Hanya setting keraton yang menjadi singgasana Raja Mataram, menurut saya kurang megah bila diingat bahwa Mataram adalah kerajaan besar setelah berakhirnya era Majapahit.
Mataram memang tidak berhasil merebut benteng VOC, tapi pesan Sultan Agung yang menekankan bahwa penyerangan tersebut tetap diperlukan untuk membuktikan bahwa rakyat tidak takut terhadap penjajah, sungguh penting artinya.
Sultan Agung di akhir cerita membangun padepokan tempat anak-anak belajar agama dan berlatih bela diri. Visinya yang jauh ke depan selalu memancarkan aura optimis pada wajah sultan yang diperankan secara baik oleh Ario Bayu, bahwa meskipun hasilnya akan dinikmati ratusan tahun mendatang, tetaplah menggelorakan semangat perjuangan.
Buktinya, walaupun Indonesia masih di awang-awang saat Sultan Agung berkuasa, penjajah berhasil dikalahkan tiga abad setelah peperangan yang diperintahkan sultan tersebut, yang bersambung dengan peperangan demi peperangan berikutnya, dan selanjutnya dikombinasikan dengan dengan gerakan politik.

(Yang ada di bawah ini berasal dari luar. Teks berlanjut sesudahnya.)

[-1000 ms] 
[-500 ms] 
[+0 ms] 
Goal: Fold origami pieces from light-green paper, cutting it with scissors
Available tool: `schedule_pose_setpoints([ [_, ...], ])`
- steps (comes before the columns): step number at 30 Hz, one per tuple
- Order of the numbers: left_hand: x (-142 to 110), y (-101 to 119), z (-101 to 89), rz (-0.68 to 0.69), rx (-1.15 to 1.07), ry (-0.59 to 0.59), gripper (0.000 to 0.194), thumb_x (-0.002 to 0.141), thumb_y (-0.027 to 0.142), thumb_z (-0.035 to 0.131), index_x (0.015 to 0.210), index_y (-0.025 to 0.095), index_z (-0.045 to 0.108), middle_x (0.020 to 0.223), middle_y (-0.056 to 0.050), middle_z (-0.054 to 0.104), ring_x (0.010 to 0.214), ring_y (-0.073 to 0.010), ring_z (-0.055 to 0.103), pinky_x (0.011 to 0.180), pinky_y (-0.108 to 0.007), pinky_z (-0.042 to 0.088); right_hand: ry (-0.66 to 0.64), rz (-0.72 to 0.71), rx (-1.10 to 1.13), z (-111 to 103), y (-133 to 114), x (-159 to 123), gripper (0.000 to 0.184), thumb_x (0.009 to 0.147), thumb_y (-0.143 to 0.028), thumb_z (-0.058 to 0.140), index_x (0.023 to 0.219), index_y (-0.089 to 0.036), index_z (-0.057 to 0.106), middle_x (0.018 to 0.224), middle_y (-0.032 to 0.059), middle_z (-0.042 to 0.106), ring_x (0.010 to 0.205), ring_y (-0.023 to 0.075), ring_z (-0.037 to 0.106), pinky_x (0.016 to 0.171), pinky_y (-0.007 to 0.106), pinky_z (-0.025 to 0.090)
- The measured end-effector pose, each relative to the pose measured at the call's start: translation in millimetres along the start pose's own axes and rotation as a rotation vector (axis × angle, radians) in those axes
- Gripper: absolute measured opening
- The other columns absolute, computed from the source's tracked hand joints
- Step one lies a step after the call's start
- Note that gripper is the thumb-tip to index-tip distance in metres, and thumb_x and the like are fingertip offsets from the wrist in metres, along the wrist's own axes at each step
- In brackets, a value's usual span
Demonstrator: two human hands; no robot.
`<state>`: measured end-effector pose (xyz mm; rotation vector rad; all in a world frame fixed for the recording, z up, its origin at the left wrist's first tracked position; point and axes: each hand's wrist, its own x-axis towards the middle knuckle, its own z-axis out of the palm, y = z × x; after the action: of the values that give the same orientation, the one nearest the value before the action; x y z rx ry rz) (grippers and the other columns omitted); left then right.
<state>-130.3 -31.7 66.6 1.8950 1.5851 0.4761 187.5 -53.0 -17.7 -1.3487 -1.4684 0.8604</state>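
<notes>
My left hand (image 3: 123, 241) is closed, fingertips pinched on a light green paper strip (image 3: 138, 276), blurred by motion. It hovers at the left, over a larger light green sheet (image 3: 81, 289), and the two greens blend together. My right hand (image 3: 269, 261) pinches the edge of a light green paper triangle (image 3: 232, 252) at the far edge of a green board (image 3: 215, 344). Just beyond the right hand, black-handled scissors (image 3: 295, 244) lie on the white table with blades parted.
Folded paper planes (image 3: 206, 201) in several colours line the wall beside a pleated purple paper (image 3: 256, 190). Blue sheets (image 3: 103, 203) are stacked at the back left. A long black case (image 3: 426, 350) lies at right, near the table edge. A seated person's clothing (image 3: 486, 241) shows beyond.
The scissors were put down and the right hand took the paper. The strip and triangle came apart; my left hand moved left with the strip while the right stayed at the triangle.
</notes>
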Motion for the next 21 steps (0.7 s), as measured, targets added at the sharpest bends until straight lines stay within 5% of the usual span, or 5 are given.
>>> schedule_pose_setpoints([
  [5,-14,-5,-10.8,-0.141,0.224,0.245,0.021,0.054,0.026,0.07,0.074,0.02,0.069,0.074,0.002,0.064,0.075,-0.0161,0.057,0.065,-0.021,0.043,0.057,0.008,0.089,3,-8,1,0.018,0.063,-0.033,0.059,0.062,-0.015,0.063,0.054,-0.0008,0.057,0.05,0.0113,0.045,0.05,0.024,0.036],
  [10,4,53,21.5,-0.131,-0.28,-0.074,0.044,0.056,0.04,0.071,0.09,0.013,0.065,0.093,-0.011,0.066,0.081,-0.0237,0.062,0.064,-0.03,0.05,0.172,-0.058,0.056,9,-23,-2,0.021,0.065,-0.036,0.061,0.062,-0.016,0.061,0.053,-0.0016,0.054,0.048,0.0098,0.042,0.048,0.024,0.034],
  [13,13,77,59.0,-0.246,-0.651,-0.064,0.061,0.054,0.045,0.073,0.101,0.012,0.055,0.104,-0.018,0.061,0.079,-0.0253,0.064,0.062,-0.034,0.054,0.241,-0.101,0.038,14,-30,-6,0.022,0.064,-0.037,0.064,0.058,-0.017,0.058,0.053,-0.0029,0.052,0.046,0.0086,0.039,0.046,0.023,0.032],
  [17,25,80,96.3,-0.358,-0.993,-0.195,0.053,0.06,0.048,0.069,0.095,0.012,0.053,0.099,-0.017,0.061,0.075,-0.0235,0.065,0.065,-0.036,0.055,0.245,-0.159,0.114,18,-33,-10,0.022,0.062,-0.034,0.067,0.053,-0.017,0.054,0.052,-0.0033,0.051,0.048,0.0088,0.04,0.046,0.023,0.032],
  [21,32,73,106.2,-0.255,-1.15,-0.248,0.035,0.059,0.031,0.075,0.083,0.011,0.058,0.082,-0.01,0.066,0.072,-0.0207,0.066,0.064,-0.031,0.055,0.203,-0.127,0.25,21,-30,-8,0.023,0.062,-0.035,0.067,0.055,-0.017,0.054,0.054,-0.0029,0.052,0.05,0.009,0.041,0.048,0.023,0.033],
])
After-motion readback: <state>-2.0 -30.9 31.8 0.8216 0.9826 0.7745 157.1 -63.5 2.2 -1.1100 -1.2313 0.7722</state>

Jadi, seandainya film tersebut meledak di pasaran, banyak hal positif yang akan didapat penonton. Sisi hiburannya jelas karena penonton bisa menikmati drama saat Mas Rangsang (Sultan Agung versi remaja, diperankan Marthino Lio) di sela-sela berlatih di sebuah padepokan yang dipimpin Kiai Jejer (diperankan alm. Deddy Sutomo, sehingga film ini sekaligus sebagai tribute untuk aktor kawakan ini), jatuh cinta pada Lembayung, anak lurah di sana (diperankan Putri Marino).